Am 2. Dezember schrieb - bzw. ließ schreiben - der "bürgerliche Inwohner" - mit dem Verkauf des Hauses war er ja nun kein Bürger mehr - Johann Moosmüller an den "durchlauchtigsten Churfürst" und damit an die Regierung in Straubing.
" Es ist alhier eine Behausung, welche sich die Wuhn nennet, sonst aber zur gemeinen Marckt Kammer gehörig, in welches der Lobliche Magistrat einige Herbergs Leut gegen Verreichung des Herbergszinses aufnihmet. In dieser sogenannten Wohn Behausung befinde ich mich Endts untrthenigst gesezter samt Weib und 5 Kindern gegen Verreichung jährlich 6 fl Herbergsgelt bereits in die 3 Jahr....

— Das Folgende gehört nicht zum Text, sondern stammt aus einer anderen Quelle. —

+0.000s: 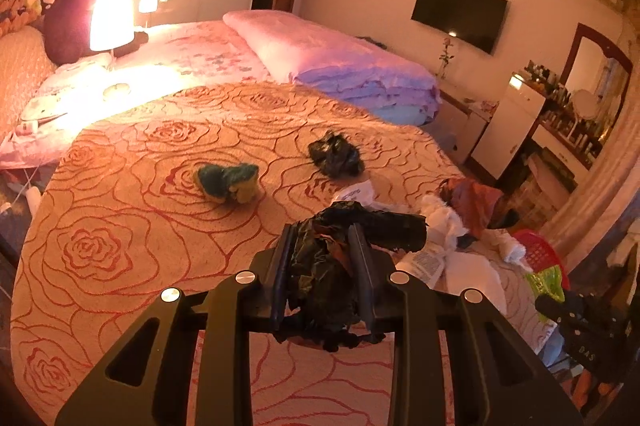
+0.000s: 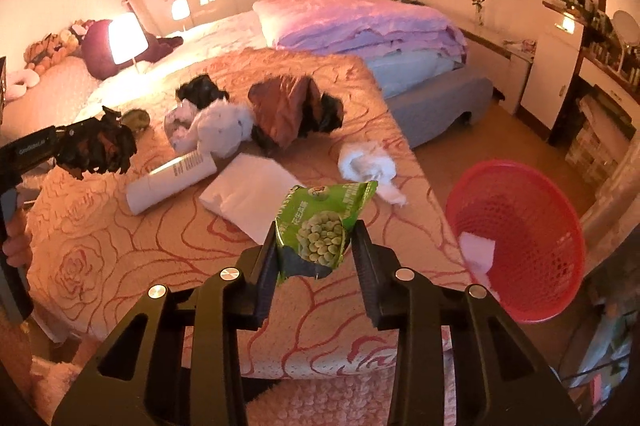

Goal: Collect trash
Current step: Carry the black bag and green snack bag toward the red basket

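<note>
My left gripper (image 1: 324, 262) is clamped on a crumpled black plastic bag (image 1: 328, 278), which bulges out ahead of and behind the pads, held above the rose-patterned bedspread (image 1: 120, 226). My right gripper (image 2: 316, 250) pinches a green snack packet (image 2: 320, 230) printed with peas, its top corner sticking up toward one o'clock; no earlier view is at hand, so I say only that the pads press the packet's sides. The red mesh basket (image 2: 520, 242) sits at three o'clock of that packet, off the bed's edge, with a white scrap (image 2: 476, 252) inside it. More litter lies on the spread: a white tube (image 2: 172, 181) at ten o'clock, a flat white paper (image 2: 248, 197) at eleven just beside the tube, a wad of white tissue (image 2: 372, 161) at one, a brown wrapper (image 2: 288, 105) and another black bag (image 2: 200, 89) farther at twelve. In the left wrist view a green and yellow lump (image 1: 228, 181) rests at eleven o'clock, apart from the rest.
</note>
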`<move>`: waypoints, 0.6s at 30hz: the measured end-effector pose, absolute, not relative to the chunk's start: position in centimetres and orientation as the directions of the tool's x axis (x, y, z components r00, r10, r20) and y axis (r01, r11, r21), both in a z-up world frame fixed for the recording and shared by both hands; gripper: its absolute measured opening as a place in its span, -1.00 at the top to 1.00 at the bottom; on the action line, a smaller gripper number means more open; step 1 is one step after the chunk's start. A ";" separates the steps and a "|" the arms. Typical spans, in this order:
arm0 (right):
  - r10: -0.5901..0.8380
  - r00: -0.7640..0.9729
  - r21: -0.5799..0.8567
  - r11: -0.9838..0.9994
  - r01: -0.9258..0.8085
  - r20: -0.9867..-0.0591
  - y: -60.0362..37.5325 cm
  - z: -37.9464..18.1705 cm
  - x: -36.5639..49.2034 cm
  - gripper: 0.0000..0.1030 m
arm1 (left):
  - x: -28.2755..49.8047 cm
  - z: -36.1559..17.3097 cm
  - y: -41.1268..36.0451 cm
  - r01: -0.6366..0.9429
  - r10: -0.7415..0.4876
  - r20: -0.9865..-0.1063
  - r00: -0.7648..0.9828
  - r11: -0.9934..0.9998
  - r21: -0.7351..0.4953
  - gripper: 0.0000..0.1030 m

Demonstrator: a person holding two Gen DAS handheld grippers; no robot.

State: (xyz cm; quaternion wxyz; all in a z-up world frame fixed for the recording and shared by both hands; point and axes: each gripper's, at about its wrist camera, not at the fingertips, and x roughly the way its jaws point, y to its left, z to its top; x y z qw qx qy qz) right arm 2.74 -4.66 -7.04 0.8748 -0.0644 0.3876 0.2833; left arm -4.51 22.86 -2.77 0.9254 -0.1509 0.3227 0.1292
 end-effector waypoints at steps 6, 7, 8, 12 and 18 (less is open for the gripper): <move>0.453 0.563 0.104 0.833 -0.543 -0.691 -4.9 -5.8 3.0 0.33 | -4.5 -1.8 21.8 -0.309 0.129 -0.616 0.777 0.931 -0.195 0.49; 0.453 0.568 0.104 0.834 -0.541 -0.687 -4.9 -5.5 3.1 0.33 | -4.4 -1.6 21.6 -0.303 0.126 -0.613 0.780 0.933 -0.193 0.49; 0.454 0.571 0.104 0.835 -0.540 -0.685 -4.9 -5.3 3.2 0.33 | -4.3 -1.5 21.4 -0.298 0.124 -0.610 0.783 0.935 -0.193 0.49; 0.455 0.584 0.104 0.839 -0.533 -0.672 -5.2 -4.6 3.6 0.33 | -4.0 -0.8 20.5 -0.275 0.112 -0.595 0.796 0.942 -0.191 0.49; 0.453 0.603 0.111 0.848 -0.518 -0.657 -5.8 -3.8 4.1 0.33 | -3.6 0.3 19.2 -0.241 0.092 -0.574 0.813 0.952 -0.190 0.49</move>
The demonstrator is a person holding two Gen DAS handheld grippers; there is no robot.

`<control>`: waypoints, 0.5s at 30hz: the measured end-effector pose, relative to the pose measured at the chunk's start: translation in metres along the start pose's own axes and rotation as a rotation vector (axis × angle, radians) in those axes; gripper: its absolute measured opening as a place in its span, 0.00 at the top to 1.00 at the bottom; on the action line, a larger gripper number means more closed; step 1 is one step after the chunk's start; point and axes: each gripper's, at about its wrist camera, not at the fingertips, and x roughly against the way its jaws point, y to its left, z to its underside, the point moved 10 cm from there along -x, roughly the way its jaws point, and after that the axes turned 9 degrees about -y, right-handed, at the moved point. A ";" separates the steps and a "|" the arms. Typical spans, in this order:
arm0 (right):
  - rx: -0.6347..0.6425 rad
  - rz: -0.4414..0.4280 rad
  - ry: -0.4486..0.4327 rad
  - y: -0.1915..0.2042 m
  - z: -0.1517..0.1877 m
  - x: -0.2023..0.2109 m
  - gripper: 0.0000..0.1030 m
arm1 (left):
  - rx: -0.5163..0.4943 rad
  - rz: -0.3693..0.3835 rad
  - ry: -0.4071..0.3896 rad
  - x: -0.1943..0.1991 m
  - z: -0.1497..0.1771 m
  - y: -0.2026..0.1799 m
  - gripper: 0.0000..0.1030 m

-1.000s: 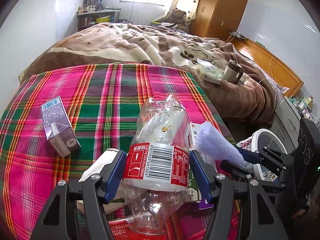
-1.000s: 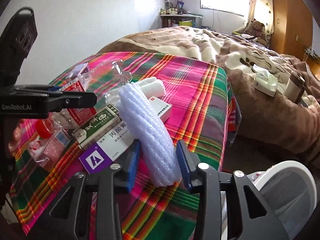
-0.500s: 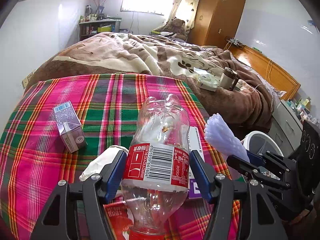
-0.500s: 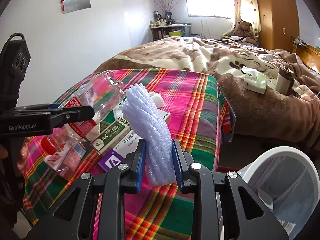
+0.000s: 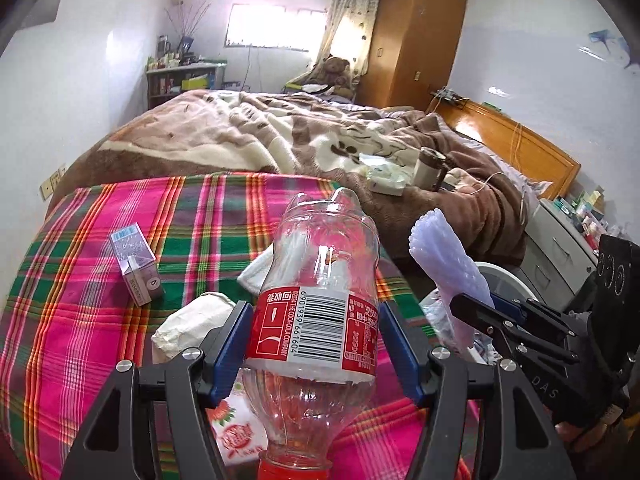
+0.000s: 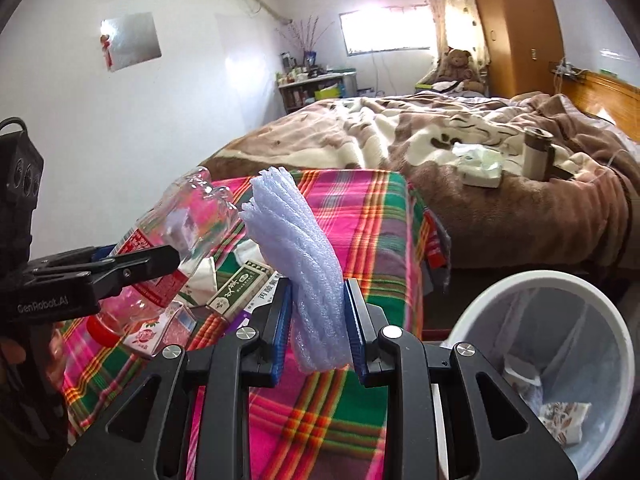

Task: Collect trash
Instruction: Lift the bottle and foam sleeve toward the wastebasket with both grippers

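the left gripper (image 5: 316, 344) is clamped on a clear bottle (image 5: 320, 304), its blue pads pressed against the red label on both sides. the bottle is held off the plaid cloth (image 5: 80, 320), red cap toward the camera and base pointing out toward the bed (image 5: 280, 136). from the right wrist view the same bottle (image 6: 176, 240) hangs above the litter on the cloth.

the right gripper (image 6: 318, 320) is squeezed on a foam roll (image 6: 300, 264), a pale ribbed bundle that sticks up well past the pads. it is lifted clear of the cloth, near the table's right edge. just to its right and lower down stands a white bin (image 6: 520, 284) lined with a bag, with a few scraps already inside.

still lying on the cloth: a small purple carton (image 5: 136, 264) off to the left, well apart from the rest; a crumpled tissue (image 5: 192, 320) just beside the left gripper's left finger; a green box (image 6: 240, 284) and a red packet (image 6: 152, 332) under the held bottle.

a mug (image 5: 430, 168) sits on the bed's brown blanket.
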 end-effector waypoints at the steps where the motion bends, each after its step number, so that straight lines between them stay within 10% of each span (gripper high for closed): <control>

Der Magistrat würde es nicht nur auch gerne sehen, wenn er weiterhin dort verbleiben würde und hätte ihm dies auch bereits zugesagt.
... Kammerer Luckner allein ist entgegen, der zu seiner bedürftigen Arbeitt einen Wagner hat und disen hat er meine Wohnung zugesagt, das ich auf Georgi schon ausziehen solle, dagegen mit Weib und 5 Kindern nicht weis, wo an noch aus, hinentgegen will der ganze Magistrat nicht geschehen lassen, das ein schlagender und hauender Professionist in diese Behausung ziehen solle, weillen solche durch das Schlagen und Hauen ruinös gemacht wurde, es hat auch dr Kammerer Luckner keine andere Ursach mich aus der Wohnung zuthun, als weillen meine ältere Tochter von einem Burgerssohn bedauerlich zu Fall gekommen ist, welches aber durch derley Verstossung nicht mehr zu ändern und derentwegen nicht auch ich samt Weib und übrigen Kindern zu strafen seyn werde, die Tochter aber hat ihre Straf schon ausgestanden, wie sie es verdient hat, dagegen bin ich schon ein alter Burger und habe selbsten eine Burgers Behausung samt der Melblersgerechtigkeit innen gehabt, um welches ich durch zufällige unglick gekommen, der Wagner aber ist nur ein Beysizer, mithin wird bey einer zur Marcktskammer gehörenden Behausung ein Bürger mehrers recht haben gegen Verrechnung des Zünses als ein beysizer."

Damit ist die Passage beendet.